▸ **What you should do**:
In the copy, keep every line below as it is and leave out the pictures.

▸ **Task data**:
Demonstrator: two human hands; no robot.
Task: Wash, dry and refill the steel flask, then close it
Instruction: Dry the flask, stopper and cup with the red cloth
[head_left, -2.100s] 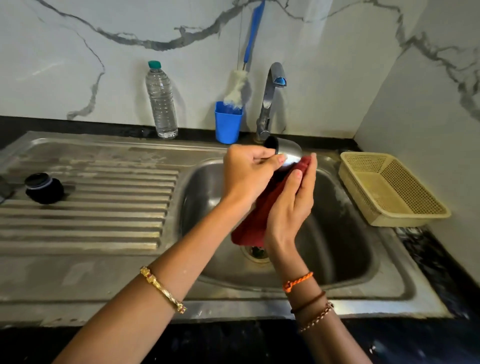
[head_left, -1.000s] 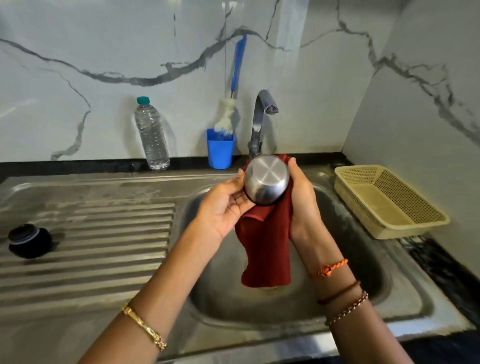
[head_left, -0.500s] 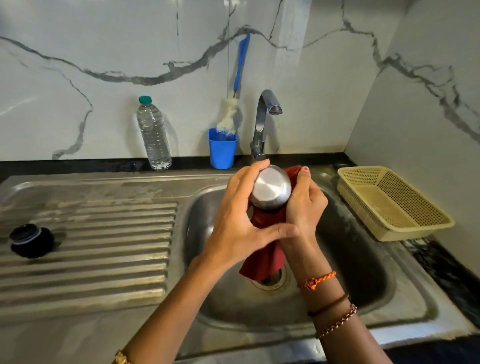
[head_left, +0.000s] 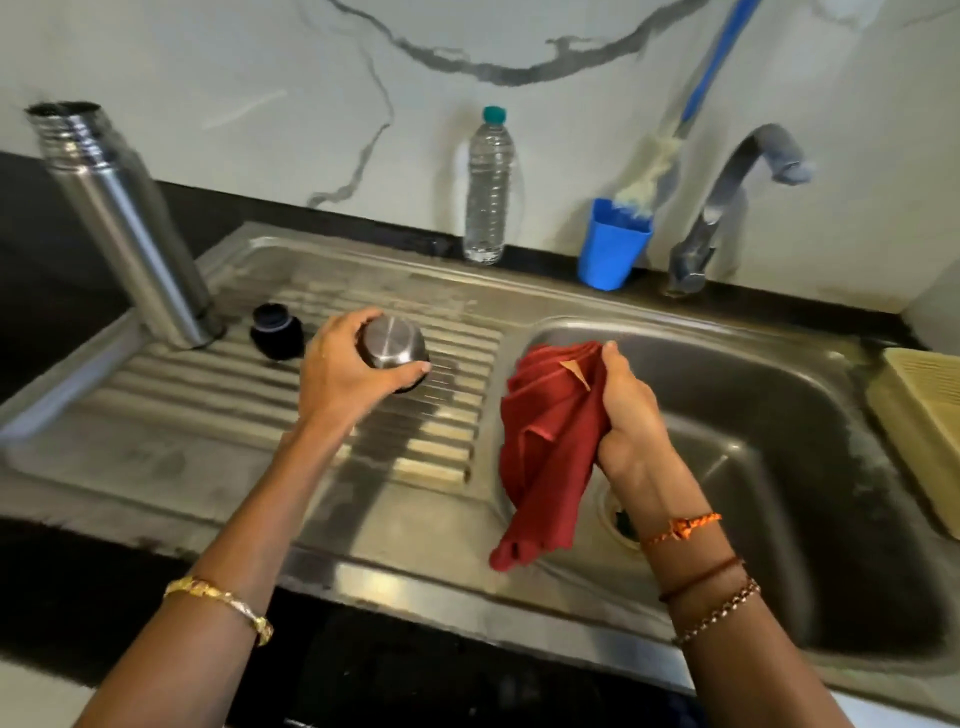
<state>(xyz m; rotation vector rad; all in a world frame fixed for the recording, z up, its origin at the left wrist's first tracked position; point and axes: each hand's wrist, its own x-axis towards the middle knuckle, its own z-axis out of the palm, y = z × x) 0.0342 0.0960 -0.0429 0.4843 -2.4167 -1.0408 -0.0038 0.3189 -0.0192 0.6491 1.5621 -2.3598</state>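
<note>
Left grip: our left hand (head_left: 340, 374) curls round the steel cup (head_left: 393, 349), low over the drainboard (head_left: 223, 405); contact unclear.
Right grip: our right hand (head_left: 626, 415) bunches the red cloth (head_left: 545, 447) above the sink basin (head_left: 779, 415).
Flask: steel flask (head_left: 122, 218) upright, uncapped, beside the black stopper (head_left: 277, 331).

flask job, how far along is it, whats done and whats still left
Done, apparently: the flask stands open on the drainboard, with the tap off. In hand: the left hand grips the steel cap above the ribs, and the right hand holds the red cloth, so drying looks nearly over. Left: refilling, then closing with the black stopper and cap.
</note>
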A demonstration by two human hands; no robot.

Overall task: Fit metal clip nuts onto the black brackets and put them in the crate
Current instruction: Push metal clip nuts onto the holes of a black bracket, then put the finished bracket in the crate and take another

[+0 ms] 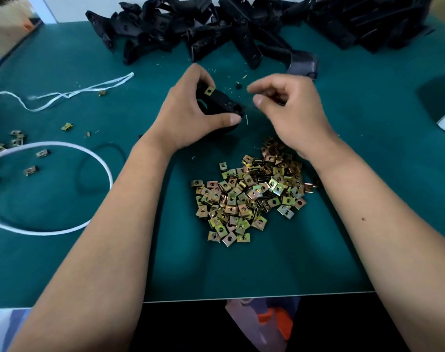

▸ **Exercise result**:
Demonstrator: two human hands; no robot.
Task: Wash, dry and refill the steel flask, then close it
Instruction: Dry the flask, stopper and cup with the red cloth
[head_left, -2.100s] 
[head_left, -1.000s] 
[head_left, -0.500s] 
[head_left, +0.000s] 
<state>(xyz m; rotation vector rad; all in a world frame fixed for the recording, z up, its origin at the left wrist's first tracked position; point and axes: each hand's wrist, its own x-axis towards the middle knuckle, its own z-axis out of the palm, y = z × x) 0.0342 0.0960 -0.0429 0.4843 -2.4167 -1.0408 -0.0038 0.3189 -0.0192 0.6491 1.5621 -2.3598</state>
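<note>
Left grip: our left hand (head_left: 340, 374) curls round the steel cup (head_left: 393, 349), low over the drainboard (head_left: 223, 405); contact unclear.
Right grip: our right hand (head_left: 626, 415) bunches the red cloth (head_left: 545, 447) above the sink basin (head_left: 779, 415).
Flask: steel flask (head_left: 122, 218) upright, uncapped, beside the black stopper (head_left: 277, 331).

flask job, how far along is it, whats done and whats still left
Done, apparently: the flask stands open on the drainboard, with the tap off. In hand: the left hand grips the steel cap above the ribs, and the right hand holds the red cloth, so drying looks nearly over. Left: refilling, then closing with the black stopper and cap.
</note>
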A demonstration by two human hands; no robot.

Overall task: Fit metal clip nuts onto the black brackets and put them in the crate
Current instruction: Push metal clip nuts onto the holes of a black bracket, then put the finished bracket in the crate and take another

[+0 ms] 

Work on the answer has been completed.